Five people have been charged in the U.S. for smuggling honey from China to evade $180 million in anti-dumping duties. The investigation that snared them was part of a years-long campaign to protect both beekeepers and honey consumers in America. Phil Mattingly at Bloomberg News: The charges from the probe, called “Project Honeygate,” mark the culmination of a two-part investigation that began in 2008 and included U.S. Customs and Border Protection and the U.S. attorney’s office in the northern district of Illinois. In the first phase, federal authorities charged 14 individuals for allegedly evading about $80 million in anti-dumping duties.
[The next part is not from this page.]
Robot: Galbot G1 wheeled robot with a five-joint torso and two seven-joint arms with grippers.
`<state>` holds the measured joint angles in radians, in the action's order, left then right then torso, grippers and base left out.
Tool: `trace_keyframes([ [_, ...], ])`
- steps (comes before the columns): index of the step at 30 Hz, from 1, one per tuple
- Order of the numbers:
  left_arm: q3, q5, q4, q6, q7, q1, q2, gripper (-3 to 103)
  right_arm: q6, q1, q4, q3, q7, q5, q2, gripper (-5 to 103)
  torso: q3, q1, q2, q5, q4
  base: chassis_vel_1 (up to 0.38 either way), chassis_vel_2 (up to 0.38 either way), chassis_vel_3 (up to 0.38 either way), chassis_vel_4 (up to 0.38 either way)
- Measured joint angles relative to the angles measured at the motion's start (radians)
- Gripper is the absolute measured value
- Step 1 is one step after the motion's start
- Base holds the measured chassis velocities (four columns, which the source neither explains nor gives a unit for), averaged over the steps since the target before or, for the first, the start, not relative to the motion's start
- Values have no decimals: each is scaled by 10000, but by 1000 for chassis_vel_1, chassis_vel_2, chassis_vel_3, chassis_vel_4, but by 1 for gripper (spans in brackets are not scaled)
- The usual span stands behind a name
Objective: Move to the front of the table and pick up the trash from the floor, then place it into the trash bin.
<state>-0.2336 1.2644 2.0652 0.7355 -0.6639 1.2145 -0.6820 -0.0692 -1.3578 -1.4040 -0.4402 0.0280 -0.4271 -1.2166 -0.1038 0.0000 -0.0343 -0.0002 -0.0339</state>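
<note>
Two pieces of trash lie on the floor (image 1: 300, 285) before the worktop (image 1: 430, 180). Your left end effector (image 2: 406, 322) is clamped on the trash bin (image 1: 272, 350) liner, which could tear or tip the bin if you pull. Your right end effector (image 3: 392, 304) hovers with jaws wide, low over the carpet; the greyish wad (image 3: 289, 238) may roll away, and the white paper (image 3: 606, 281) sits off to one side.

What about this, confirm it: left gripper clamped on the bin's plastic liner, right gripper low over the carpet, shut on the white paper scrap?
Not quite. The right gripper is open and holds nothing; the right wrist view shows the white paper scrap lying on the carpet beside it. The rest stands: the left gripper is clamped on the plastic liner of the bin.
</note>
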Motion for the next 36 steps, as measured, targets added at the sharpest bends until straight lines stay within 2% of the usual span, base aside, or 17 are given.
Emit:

The latest phase of the investigation included an undercover agent, who took a role as director of procurement with a cooperating honey supplier. The resulting investigation led to two of the nation’s largest honey suppliers — Honey Holding and Groeb Farms Inc. — entering into deferred prosecution agreements with the government and paying $1 million and $2 million in fines, respectively. […] U.S. Senator Charles Schumer, a New York Democrat who has pushed federal officials to crack down on counterfeit honey imports, said the “successful sting operation is sure to be a buzz kill for would-be honey smugglers.” “We need a zero-tolerance policy when it comes to honey laundering,” Schumer said in a statement. The Associated Press’ Alexa Olesen examined the debate over anti-dumping tariffs and problems associated with honey smuggling in 2010 (via Tom Hancock): Honey-laundering is just one of many unsavory practices that have besmirched China’s vast honey industry and raised complaints from competing American beekeepers. China produces more honey than anywhere else in the world, about 300,000 metric tons (660 million pounds) a year or about 25 percent of the global total. But stocks are tainted with a potentially dangerous antibiotic and cheaper honeys are increasingly getting ...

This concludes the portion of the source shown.